(Stored items from a collection)
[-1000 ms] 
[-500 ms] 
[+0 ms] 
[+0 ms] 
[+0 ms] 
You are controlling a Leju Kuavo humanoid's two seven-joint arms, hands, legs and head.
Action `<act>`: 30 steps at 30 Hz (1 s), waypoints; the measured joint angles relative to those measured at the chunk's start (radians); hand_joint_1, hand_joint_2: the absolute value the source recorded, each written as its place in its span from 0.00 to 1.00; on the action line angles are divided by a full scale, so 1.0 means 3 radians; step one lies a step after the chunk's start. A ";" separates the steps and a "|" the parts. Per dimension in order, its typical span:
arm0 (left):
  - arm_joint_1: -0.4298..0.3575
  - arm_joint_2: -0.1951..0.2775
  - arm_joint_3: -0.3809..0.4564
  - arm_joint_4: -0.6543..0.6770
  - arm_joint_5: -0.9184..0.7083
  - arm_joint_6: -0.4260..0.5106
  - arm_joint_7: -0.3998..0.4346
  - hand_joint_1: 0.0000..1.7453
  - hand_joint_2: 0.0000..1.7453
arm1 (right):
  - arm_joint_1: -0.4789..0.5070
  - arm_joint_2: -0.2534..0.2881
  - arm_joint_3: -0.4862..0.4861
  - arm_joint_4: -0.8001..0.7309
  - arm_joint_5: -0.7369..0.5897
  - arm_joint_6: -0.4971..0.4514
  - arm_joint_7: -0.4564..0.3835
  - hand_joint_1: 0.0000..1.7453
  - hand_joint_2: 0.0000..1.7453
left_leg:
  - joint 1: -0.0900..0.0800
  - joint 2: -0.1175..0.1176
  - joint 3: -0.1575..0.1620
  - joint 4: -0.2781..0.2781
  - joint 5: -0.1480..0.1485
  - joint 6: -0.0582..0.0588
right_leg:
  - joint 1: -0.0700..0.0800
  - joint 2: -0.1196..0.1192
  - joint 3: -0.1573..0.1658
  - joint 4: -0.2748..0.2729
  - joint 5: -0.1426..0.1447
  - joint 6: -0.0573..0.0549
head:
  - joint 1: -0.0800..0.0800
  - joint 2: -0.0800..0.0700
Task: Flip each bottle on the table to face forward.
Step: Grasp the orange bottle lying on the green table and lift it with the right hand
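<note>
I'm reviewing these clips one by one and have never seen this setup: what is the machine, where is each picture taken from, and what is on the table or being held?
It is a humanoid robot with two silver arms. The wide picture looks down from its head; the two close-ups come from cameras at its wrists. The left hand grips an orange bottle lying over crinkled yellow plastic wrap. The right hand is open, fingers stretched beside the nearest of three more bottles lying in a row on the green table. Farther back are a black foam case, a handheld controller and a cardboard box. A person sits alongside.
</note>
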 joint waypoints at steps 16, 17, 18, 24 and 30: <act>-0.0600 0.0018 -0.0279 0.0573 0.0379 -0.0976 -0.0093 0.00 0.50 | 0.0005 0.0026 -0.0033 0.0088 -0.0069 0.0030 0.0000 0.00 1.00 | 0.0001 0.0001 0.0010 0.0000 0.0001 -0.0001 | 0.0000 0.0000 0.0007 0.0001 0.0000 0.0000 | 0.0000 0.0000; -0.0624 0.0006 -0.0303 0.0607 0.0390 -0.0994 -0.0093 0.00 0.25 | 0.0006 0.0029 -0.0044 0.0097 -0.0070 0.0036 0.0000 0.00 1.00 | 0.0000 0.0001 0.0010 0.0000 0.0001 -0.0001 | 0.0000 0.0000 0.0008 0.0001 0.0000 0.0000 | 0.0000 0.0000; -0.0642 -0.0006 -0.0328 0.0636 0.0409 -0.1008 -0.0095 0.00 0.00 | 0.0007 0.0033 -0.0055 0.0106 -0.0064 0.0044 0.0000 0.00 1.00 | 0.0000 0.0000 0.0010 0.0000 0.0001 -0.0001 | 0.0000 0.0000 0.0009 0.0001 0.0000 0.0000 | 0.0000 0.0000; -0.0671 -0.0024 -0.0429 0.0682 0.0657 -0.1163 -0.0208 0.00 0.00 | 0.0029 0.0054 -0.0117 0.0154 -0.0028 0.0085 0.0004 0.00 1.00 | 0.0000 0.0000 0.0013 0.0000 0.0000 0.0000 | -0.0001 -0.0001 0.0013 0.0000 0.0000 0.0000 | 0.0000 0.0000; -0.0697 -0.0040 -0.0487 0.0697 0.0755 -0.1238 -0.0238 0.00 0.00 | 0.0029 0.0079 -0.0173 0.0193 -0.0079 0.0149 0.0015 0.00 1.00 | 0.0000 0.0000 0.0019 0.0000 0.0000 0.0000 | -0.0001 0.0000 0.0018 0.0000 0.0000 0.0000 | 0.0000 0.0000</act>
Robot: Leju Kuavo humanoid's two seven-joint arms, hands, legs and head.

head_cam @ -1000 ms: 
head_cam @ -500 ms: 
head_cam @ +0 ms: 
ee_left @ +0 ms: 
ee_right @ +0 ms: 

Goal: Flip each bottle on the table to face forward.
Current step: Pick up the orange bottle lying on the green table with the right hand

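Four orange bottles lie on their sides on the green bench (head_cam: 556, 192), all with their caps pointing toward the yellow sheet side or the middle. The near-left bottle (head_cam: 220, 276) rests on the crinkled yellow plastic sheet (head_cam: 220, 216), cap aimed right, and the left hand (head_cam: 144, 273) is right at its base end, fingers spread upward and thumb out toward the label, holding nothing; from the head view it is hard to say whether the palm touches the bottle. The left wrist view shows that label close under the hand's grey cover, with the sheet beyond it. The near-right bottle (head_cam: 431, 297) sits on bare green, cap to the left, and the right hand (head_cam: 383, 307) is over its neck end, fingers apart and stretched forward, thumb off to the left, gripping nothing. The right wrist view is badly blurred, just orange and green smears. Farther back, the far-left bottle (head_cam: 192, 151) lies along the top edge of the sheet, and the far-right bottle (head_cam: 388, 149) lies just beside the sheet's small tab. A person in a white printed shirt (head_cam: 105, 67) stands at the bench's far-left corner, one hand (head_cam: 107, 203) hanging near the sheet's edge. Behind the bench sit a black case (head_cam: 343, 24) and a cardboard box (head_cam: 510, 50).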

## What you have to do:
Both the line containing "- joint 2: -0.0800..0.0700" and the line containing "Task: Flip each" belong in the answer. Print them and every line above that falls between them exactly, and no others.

## Solution:
  - joint 2: -0.0800..0.0700
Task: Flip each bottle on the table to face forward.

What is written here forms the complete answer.